Constitutional Convention elections were held in Nauru on 16 December 1967. The convention was established by the Nauru Legislative Council as a result of the Australian government passing the Nauru Independence Act 1967, which allowed for Nauru's independence and the end of its status as a United Nations trust territory administered by Australia.

==Background==
The Constitutional Convention consisted of 27 elected members and the nine elected members of the Legislative Council. A total of 96 candidates contested the 27 elected seats.

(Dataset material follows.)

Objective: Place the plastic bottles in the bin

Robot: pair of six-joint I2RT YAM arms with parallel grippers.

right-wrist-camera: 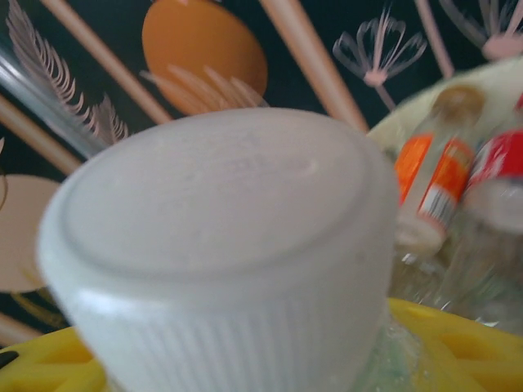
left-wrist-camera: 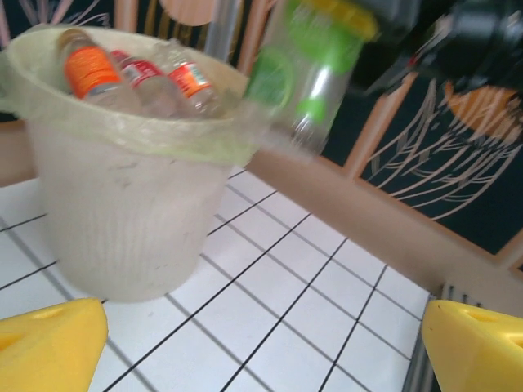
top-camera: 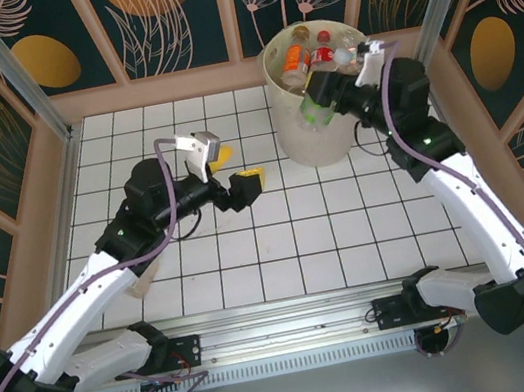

There were fewer than 1,000 registered voters.

==Results==
There were 945 total votes in the election with 82 of those votes being invalid.

| Constituency | Elected members |
| Aiwo | Itubwa Amram |
Deidienak Anako Daniel
John Cole Darabana Bill
| Anabar | Ainungom Jerry Waidabu |
David Peter Gadaraoa
James Tagamoun Abawo
| Anetan | Asa Paul Diema Denagabwida |
| Boe | Kenas Aroi |
Alexander Deraoadi Deiye
Moniba Star
| Buada | Vincent Detenamo |
Totouwa Depaune
Tamaiti Star
| Meneng | Audi Dabwido |
Bobby Ingitebo Ralph Eoe
Dibwet Jose
| Ubenide | Victor Eoaeo |
Lagumot Harris
Paul Lawrence Maginkieo Ribauw
Kennan Adeang Diereragea
Dagabwinere Jacob
Gioura Derog
| Yaren | Ludwig Keke |
Alfred Dick
John Akubor
Source: Government Gazette

==Aftermath==
The 36 members of the Convention met for the first time on 3 January 1968, with the purpose of drawing up a new constitution in preparation for independence later in the year.

Several issues were debated during the Convention's sitting, including whether the death penalty should be expressly banned by the new constitution (rejected by 26 votes to 8), whether the government should have the power to levy taxes (passed by 17 votes to 15), whether religious schools should be fully funded by the state (defeated by 15 votes to 12), and whether there should be an increase in the royalties from phosphate mining (passed by 14 votes to 12 but later overturned by a vote of 18 to 8).

On 29 January 1968 the Convention approved the new constitution unanimously. It provided for an 18-member Legislative Assembly with a three-year term. The Assembly would then appoint a five-member Council of State to exercise executive power.